[Collected data — start]

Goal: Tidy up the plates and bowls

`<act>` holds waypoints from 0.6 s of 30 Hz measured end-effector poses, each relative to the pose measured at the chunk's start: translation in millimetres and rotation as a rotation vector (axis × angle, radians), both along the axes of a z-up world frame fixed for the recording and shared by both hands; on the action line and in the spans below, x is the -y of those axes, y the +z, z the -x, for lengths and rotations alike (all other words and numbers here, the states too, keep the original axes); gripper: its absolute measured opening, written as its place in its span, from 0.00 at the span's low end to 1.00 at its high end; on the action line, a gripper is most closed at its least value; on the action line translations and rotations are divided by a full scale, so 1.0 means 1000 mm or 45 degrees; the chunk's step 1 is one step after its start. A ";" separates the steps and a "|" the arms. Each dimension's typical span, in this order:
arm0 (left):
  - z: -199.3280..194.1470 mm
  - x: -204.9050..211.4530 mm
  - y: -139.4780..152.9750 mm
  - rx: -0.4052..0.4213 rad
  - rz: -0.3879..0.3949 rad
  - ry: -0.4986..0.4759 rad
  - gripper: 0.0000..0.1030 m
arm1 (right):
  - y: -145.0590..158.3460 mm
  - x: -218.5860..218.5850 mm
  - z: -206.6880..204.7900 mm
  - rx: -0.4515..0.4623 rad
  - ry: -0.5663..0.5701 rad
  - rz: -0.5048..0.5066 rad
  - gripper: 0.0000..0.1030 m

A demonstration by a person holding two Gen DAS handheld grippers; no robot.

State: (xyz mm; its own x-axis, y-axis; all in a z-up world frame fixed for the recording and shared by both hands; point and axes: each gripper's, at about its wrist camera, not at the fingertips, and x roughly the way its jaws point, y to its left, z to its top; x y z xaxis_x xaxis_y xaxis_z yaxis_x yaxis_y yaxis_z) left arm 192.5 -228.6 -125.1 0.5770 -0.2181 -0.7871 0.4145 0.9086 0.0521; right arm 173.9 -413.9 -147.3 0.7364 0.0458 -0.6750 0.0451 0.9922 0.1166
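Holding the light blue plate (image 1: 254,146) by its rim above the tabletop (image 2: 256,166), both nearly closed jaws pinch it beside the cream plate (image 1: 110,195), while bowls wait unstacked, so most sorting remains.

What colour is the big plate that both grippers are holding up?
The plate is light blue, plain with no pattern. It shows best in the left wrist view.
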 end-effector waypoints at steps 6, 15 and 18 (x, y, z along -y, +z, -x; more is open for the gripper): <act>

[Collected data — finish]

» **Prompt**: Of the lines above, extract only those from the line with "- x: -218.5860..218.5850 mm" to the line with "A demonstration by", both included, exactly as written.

» **Solution to the problem**:
  - x: -218.5860..218.5850 mm
  - z: -206.6880..204.7900 mm
  - rx: -0.4515..0.4623 rad
  - ry: -0.5663..0.5701 rad
  - rz: -0.5048..0.5066 rad
  - gripper: 0.0000..0.1030 m

A demonstration by a person holding two Gen DAS handheld grippers; no robot.

The output is now finished.